INSTRUCTIONS FOR THE TASK:
Repeat the listing below word for word, minus the pictures.

DATASET EXCERPT Start Marker

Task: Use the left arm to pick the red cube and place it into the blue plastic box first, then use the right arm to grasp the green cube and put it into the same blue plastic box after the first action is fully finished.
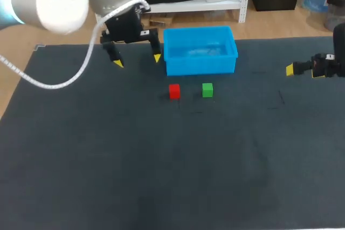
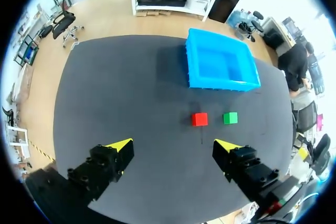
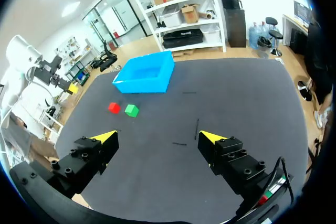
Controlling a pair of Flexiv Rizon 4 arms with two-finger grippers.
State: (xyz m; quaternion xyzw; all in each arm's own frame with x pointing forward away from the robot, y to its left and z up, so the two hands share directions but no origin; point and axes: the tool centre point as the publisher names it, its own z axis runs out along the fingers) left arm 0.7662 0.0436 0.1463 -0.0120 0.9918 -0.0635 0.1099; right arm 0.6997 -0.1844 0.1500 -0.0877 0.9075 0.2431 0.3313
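Nothing is done yet, I'd say: the red cube point(image 1: 174, 91) and green cube point(image 1: 207, 90) sit side by side on the surface point(image 1: 161, 160), just before the empty blue plastic box point(image 1: 200, 65) near its far edge. The left pincer point(image 1: 137, 61) and right pincer point(image 3: 157, 139) both hang spread apart, holding nothing.

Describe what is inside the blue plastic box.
The blue plastic box shows only bare floor; its near wall hides a strip; the red cube and green cube sit outside.

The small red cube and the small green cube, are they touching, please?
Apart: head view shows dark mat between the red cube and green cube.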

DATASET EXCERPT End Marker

RESPONSE TO THE TASK:
Task: Use the left arm to pick the red cube and place it into the blue plastic box first, then use the right arm to grasp the green cube and put it into the same blue plastic box after the first action is fully finished.
Controlling a pair of Flexiv Rizon 4 arms with two-finger grippers.
State: (xyz m; quaternion xyzw; all in each arm's own frame with x pointing forward away from the robot, y to its left and z up, so the two hands share directions but no origin; point and axes: the tool centre point as the publisher names it, its own z axis runs out along the fingers) left arm 0.7662 0.0436 0.1463 -0.0120 0.9918 -0.0635 0.1099; right arm 0.6997 -0.1844 0.1500 -0.0877 0.9075 0.2431 0.3313
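Nothing is done yet, I'd say: the red cube point(image 1: 174, 91) and green cube point(image 1: 207, 90) sit side by side on the surface point(image 1: 161, 160), just before the empty blue plastic box point(image 1: 200, 65) near its far edge. The left pincer point(image 1: 137, 61) and right pincer point(image 3: 157, 139) both hang spread apart, holding nothing.

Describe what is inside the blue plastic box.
The blue plastic box shows only bare floor; its near wall hides a strip; the red cube and green cube sit outside.

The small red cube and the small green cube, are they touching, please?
Apart: head view shows dark mat between the red cube and green cube.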

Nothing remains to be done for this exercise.